ChumpusRex Posted January 17, 2015 Share Posted January 17, 2015 Is it possible that using secure email services can be construed as an indicator of being a terrorist? Although it’s a ridiculous notion that using secure email implies criminal activities, a judge cited that reason to partially justify arrests in Spain. In December, as part of “an anti-terrorist initiative” Operation Pandora, over 400 copsraided 14 houses and social centers in Spain. They seized computers, books, and leaflets and arrested 11 people. Four were released under surveillance, but seven were “accused of undefined terrorism” and held in a Madrid prison. This led to “tens of thousands” participating in protests. As terrorism is alleged “without specifying concrete criminal acts,” the attorney for those seven “anarchists” denounced the lack of transparency. http://www.networkworld.com/article/2867329/microsoft-subnet/judge-cites-use-of-secure-email-riseup-as-a-potential-terrorist-indicator.html If the use of secure e-mail now counts against you in police investigations, then things are really going down hill fast. How much longer before we start to see this in the UK? Link to comment Share on other sites More sharing options...
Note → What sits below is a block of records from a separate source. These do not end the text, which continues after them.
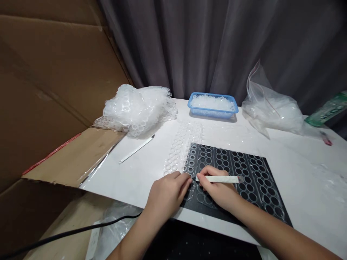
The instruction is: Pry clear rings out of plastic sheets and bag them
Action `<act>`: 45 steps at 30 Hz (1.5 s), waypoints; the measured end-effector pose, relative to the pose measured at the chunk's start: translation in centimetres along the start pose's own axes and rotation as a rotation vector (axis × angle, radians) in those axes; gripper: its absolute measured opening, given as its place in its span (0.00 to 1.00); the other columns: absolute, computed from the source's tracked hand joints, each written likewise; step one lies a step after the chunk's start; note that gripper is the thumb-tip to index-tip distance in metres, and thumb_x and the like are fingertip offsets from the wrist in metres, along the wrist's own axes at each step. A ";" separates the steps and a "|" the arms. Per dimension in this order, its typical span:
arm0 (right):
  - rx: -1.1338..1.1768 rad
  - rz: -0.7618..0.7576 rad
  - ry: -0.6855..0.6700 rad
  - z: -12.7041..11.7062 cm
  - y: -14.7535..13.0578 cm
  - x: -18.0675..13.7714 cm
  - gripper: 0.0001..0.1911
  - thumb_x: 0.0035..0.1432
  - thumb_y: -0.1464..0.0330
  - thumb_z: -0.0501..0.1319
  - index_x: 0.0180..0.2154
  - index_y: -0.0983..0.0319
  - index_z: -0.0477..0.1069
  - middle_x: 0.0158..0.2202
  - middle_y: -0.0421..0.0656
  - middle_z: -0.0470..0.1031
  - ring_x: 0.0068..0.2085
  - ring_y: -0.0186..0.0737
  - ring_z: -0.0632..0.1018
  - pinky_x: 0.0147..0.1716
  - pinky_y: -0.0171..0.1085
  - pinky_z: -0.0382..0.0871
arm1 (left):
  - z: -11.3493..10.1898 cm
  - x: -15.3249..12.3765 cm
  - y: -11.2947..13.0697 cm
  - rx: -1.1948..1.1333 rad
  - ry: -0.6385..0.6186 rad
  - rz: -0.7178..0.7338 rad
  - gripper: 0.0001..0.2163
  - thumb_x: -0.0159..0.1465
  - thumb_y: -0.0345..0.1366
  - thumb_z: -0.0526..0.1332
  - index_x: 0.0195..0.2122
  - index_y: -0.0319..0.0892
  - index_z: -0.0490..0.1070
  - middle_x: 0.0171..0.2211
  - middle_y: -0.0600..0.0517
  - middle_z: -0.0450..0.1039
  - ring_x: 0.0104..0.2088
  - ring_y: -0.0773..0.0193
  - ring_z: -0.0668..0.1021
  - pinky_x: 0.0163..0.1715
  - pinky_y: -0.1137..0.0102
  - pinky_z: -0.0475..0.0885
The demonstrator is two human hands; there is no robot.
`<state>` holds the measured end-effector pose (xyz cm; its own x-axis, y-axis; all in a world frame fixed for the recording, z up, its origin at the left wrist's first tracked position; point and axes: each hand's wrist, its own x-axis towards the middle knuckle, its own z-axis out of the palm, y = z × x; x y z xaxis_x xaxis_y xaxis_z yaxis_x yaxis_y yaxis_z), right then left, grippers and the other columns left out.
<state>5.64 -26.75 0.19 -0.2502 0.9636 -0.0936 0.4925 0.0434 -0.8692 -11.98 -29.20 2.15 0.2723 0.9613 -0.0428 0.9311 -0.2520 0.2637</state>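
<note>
From my remote seat I see a white desk (146, 169) before a gray curtain (189, 43), a cardboard box (48, 72) walling the left. The black mat (200, 207) lies near the desk's front edge; white desktop stretches right of it. My right hand (219, 189) has its fingers clamped on a white tool (222, 179), tip at the clear sheet (190, 163) on the mat's left side. My left hand (169, 189) rests there, fingers bunched; I can't tell whether they pinch it. The blue basket (211, 113) behind holds clear rings (213, 103).
</note>
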 end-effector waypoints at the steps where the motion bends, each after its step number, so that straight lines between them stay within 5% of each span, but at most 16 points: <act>1: -0.010 -0.016 -0.004 0.0 -0.1 0.0 0.13 0.58 0.60 0.55 0.26 0.60 0.67 0.22 0.37 0.72 0.26 0.33 0.71 0.27 0.32 0.60 | 0.2 0.1 0.1 0.025 -0.014 -0.014 0.12 0.67 0.43 0.48 0.37 0.48 0.69 0.30 0.54 0.71 0.31 0.64 0.74 0.25 0.72 0.57; 6: -0.047 -0.097 0.004 -0.1 -0.6 0.0 0.11 0.58 0.65 0.54 0.25 0.61 0.65 0.20 0.36 0.69 0.23 0.31 0.69 0.26 0.31 0.58 | -0.5 0.6 -0.5 -0.134 0.000 -0.014 0.10 0.66 0.38 0.48 0.34 0.45 0.67 0.30 0.55 0.72 0.29 0.65 0.73 0.26 0.72 0.58; 12: -0.024 -0.070 -0.083 -0.7 -1.4 0.9 0.12 0.58 0.64 0.53 0.25 0.60 0.65 0.21 0.37 0.71 0.24 0.32 0.71 0.24 0.32 0.58 | -4.3 0.7 -2.8 -0.478 0.518 -0.243 0.11 0.66 0.42 0.47 0.32 0.43 0.62 0.26 0.56 0.68 0.23 0.69 0.69 0.26 0.73 0.62; 16: 0.046 -0.054 0.052 -0.6 -1.2 2.3 0.13 0.58 0.63 0.53 0.23 0.60 0.61 0.19 0.36 0.69 0.24 0.33 0.71 0.25 0.32 0.60 | -4.0 1.5 -2.0 -0.430 0.296 -0.143 0.05 0.63 0.35 0.50 0.32 0.42 0.62 0.32 0.54 0.72 0.26 0.68 0.71 0.28 0.73 0.64; 19: 0.089 -0.050 0.108 -0.2 -0.6 2.8 0.13 0.57 0.64 0.53 0.21 0.60 0.59 0.18 0.36 0.68 0.23 0.33 0.71 0.26 0.32 0.61 | -2.4 1.9 -0.9 -0.332 0.110 -0.047 0.09 0.62 0.31 0.49 0.42 0.43 0.65 0.31 0.54 0.70 0.31 0.65 0.73 0.31 0.71 0.65; 24: 0.075 -0.034 0.094 0.3 0.2 2.9 0.13 0.58 0.63 0.52 0.23 0.60 0.60 0.19 0.35 0.68 0.24 0.33 0.70 0.26 0.32 0.61 | -0.6 2.3 -0.3 -0.107 -0.001 0.008 0.12 0.66 0.37 0.47 0.41 0.43 0.69 0.34 0.50 0.68 0.32 0.62 0.74 0.31 0.70 0.65; 31: -0.026 -0.067 0.038 -0.1 -0.3 3.1 0.13 0.58 0.64 0.52 0.23 0.60 0.58 0.20 0.36 0.66 0.25 0.33 0.68 0.26 0.33 0.58 | 0.5 2.9 0.0 0.037 0.014 0.029 0.12 0.67 0.38 0.47 0.37 0.43 0.69 0.33 0.51 0.68 0.29 0.63 0.73 0.26 0.71 0.60; 34: -0.044 -0.097 0.032 -0.2 -0.4 3.0 0.12 0.57 0.66 0.51 0.22 0.60 0.57 0.19 0.36 0.65 0.24 0.33 0.67 0.26 0.33 0.58 | 0.1 3.1 -0.2 -0.075 0.020 0.016 0.12 0.66 0.36 0.46 0.33 0.41 0.67 0.32 0.49 0.68 0.29 0.63 0.72 0.28 0.70 0.62; 37: -0.023 -0.100 0.025 -0.1 -0.3 3.0 0.12 0.57 0.65 0.52 0.22 0.60 0.58 0.19 0.37 0.66 0.24 0.32 0.68 0.24 0.32 0.58 | -1.3 3.2 -1.5 -0.425 0.227 -0.041 0.09 0.65 0.38 0.48 0.33 0.41 0.64 0.30 0.52 0.68 0.31 0.64 0.72 0.31 0.71 0.65; 40: 0.148 -0.016 -0.014 -0.2 -0.1 3.5 0.12 0.57 0.61 0.53 0.25 0.60 0.61 0.20 0.37 0.69 0.22 0.32 0.70 0.22 0.32 0.61 | -3.3 3.5 -2.8 -0.702 0.455 -0.232 0.11 0.66 0.43 0.46 0.32 0.43 0.60 0.22 0.57 0.61 0.23 0.67 0.66 0.24 0.73 0.62; 45: 0.310 0.014 0.084 -0.9 -0.5 5.5 0.14 0.49 0.58 0.62 0.29 0.60 0.62 0.20 0.37 0.71 0.20 0.32 0.72 0.21 0.33 0.65 | -4.4 4.5 -2.7 -0.458 0.391 -0.103 0.17 0.65 0.46 0.48 0.23 0.42 0.58 0.21 0.55 0.61 0.25 0.67 0.67 0.28 0.72 0.61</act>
<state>4.80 -21.23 0.54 -0.1687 0.9826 -0.0774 0.2149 -0.0399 -0.9758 -14.31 -23.67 5.52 -0.0042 0.9697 0.2441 0.7254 -0.1651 0.6682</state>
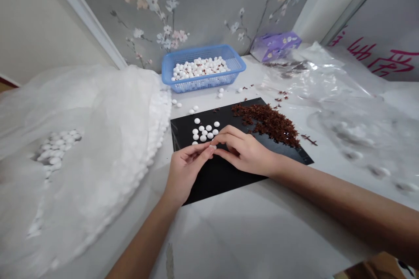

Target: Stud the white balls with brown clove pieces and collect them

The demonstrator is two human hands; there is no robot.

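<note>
My left hand [185,168] and my right hand [242,150] meet over a black mat [225,174] on the white table. Both pinch one small white bead [212,146] between their fingertips. Just beyond the fingers lies a cluster of several white beads [205,131] on the mat. A heap of small dark red-brown pieces [271,123] covers the mat's far right part. Whether my right fingers also hold one of those pieces is hidden.
A blue basket [203,80] with white beads stands at the back. A large white mesh bag [81,152] of beads fills the left. Clear plastic bags [343,100] lie on the right, a purple packet [275,45] behind them. Stray beads [221,92] lie near the basket.
</note>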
happy_renting Posted January 17, 2015 Share Posted January 17, 2015 http://www.networkworld.com/article/2867329/microsoft-subnet/judge-cites-use-of-secure-email-riseup-as-a-potential-terrorist-indicator.html If the use of secure e-mail now counts against you in police investigations, then things are really going down hill fast. How much longer before we start to see this in the UK? I think it is already an offence in the UK to fail to reveal your private encryption keys when ordered to by a Court. Link to comment Share on other sites More sharing options...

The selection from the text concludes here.